There is nothing wrong with wanting to support your friend, but make sure you don't get in over your head. There is a difference between helping your friend versus taking on their problem. This is hard especially for empathetic people. We want to pitch in and help out. Yet it creates more problems if we don't approach it the right way.

Aren't We Supposed to Help Others?
Those I work with in counseling will point to the Bible, mentioning that we should help other people. This is true—we are supposed to care about others and help them, but only when they cannot help themselves. The Bible not only stresses the importance of helping others, but also emphasizes the importance of taking personal responsibility. According to the words of the Apostle Paul:

Brothers and sisters, if someone is caught in a sin, you who live by the Spirit should restore that person gently. But watch yourselves, or you also may be tempted. Carry each other’s burdens, and in this way you will fulfill the law of Christ. If anyone thinks they are something when they are not, they deceive themselves. Each one should test their own actions. Then they can take pride in themselves alone, without comparing themselves to someone else, for each one should carry their own load" (Galatians 6:1-5, NIV).

What is Paul saying here? He encourages the Galatians to "carry each others's burdens" but also that "each one should carry their own load." How is this possible? Aren't they the same thing? Not necessarily. In their book, Boundaries, Henry Cloud and John Townsend shed some light on the difference between a load and a burden:

"The Greek word for burden means 'excess burdens,' or burdens that are so heavy that they weigh us down. These burdens are like boulders. They can crush us. We shouldn’t be expected to carry a boulder by ourselves! It would break our backs. We need help with the boulders — those times of crisis and tragedy in our lives. In contrast, the Greek word for load means 'cargo,' or 'the burden of daily toil.' This word describes the everyday things we all need to do. These loads are like knapsacks. Knapsacks are possible to carry. We are expected to carry our own" (Cloud & Townsend, 2017).

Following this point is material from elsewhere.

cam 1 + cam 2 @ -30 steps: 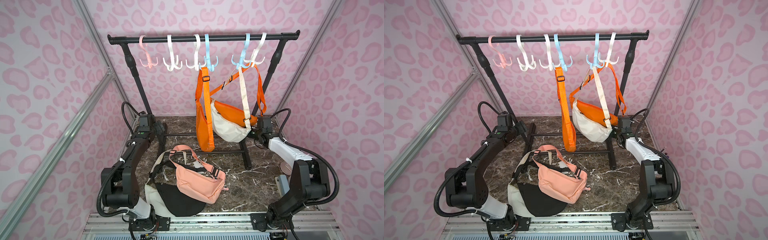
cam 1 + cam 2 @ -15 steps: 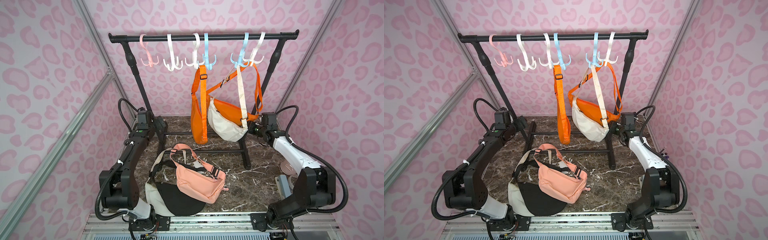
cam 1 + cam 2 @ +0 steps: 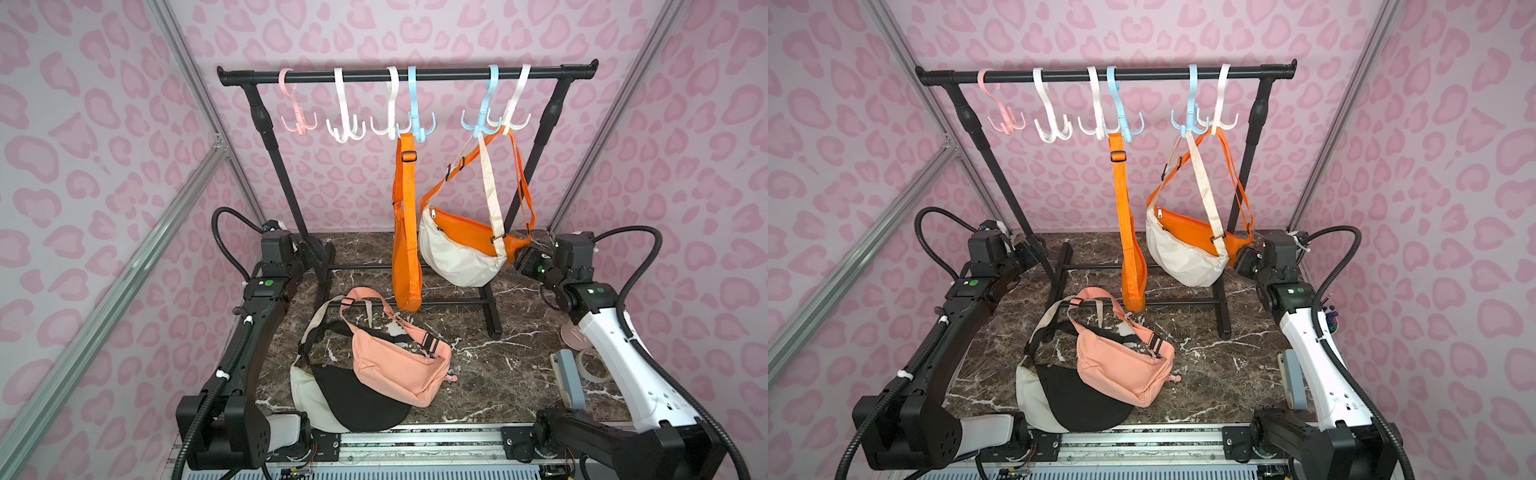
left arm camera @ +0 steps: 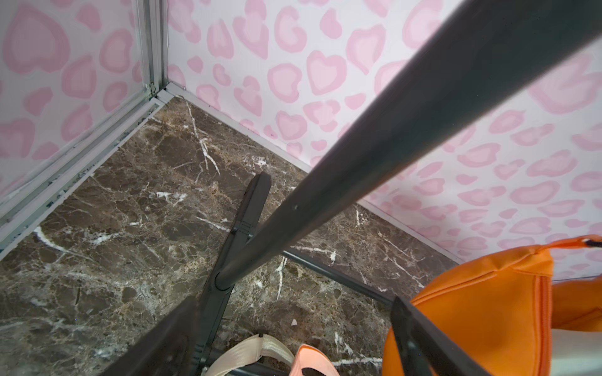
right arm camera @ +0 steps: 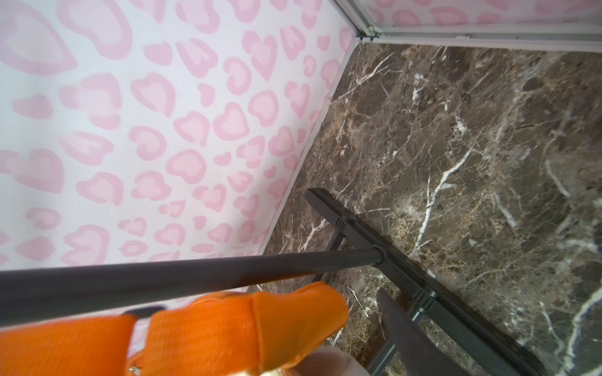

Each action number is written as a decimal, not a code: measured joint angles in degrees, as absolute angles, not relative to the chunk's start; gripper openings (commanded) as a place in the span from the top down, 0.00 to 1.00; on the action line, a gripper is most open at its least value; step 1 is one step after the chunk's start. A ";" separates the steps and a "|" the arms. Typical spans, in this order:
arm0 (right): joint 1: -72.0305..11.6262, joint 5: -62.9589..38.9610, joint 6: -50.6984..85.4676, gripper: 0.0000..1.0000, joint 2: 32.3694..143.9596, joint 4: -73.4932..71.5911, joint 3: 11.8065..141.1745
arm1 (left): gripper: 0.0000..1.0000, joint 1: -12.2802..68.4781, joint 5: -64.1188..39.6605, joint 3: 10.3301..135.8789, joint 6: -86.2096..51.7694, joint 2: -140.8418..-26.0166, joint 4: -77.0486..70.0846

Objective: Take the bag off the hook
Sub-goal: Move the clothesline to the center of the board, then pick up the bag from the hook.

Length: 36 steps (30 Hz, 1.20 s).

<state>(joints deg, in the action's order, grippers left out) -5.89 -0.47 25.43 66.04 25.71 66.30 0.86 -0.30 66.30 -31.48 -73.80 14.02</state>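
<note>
Standing wide apart, the left gripper's dark fingers held nothing. Its wrist view showed the foot of the black rack and bare marble in the gap between them. In both top views this gripper sat low beside the rack's left upright.

The right gripper sat at the rack's right upright, its tip just beside the end of the rear orange bag. Only one of its fingers showed in the wrist view. It was set well off to one side and clear of the bag's orange corner, with tabletop visible between. The jaws looked parted and clamped on nothing; the other finger was hidden by fabric.

That bag was not yet off its hook. It hung behind a cream bag, both straps rising to a light-blue hook and a white hook side by side. Which prong carried which strap I could not tell.

A second orange bag hung edge-on from the middle blue hook on the same rail.

Nearer the arms' bases, a peach bag lay on top of a black-and-cream bag on the marble tabletop.
</note>
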 measured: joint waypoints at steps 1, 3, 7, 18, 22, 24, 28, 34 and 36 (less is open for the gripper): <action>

We can help and be supportive, but we are not called to fix other people's problems or take responsibility for them. Paul is emphasizing the need for love and personal responsibility. In order to learn how to do this, let's dive deeper and explore this from the world of family systems theory.

Don't Get Triangled!
One of the most impactful books on relationships in the field of pastoral counseling is Generation to Generation by Edwin Friedman. In the book, Friedman describes what is known as an emotional triangle. According to Friedman:

“The basic law of emotional triangles is that when any two parts of a system [this could be a family, a work environment, or a circle of friends] become uncomfortable with one another, they will ‘triangle in’ or focus upon a third person, or issue, as a way of stabilizing their own relationship with one another” (Friedman, 1985).

Often, a third person is pulled into a triangle when two people in a relationship are in conflict with one another. To stabilize the relationship, another person is asked to help or may even be pulled into the situation by one or both people in the relationship. Sometimes the third person may intervene or “triangle” themselves into the unstable relationship out of desire to help.

​An example of an emotional triangle would be: 1) An adult man who is estranged from his adult brother 2) The brother 3) The parent who is asked to intervene or communicate on behalf of both.  A part of an emotional triangle can also be a problem, such as an addictive habit or dysfunction. An example of a triangle involving a problem would be: 1) A person struggling with substance abuse 2) The substance abuse itself 3) An enabling partner. Let's take a look at this visually:
emotional-triangle
Here you see the relationship between you and your friend indicated by a straight line. Your friend's struggling relationship with the other person (or problem) is represented by a jagged line. Notice that a broken line connects the third side of the triangle. Why? This is to indicate that there typically exists no control or real influence between you and the other person's relationship or problem.

When any relationship is stuck, it is likely because a third person or issue has been interjected into the relationship. If you are the third wheel being introduced, the fact of the matter is that you have very little control over the outcome. If you try to fix the problem, you will only absorb the anxiety and stress from the whole situation. Sometimes, interfering can even produce the opposite effect. Attempting to reconcile two sparring partners may make them more distant or hostile. 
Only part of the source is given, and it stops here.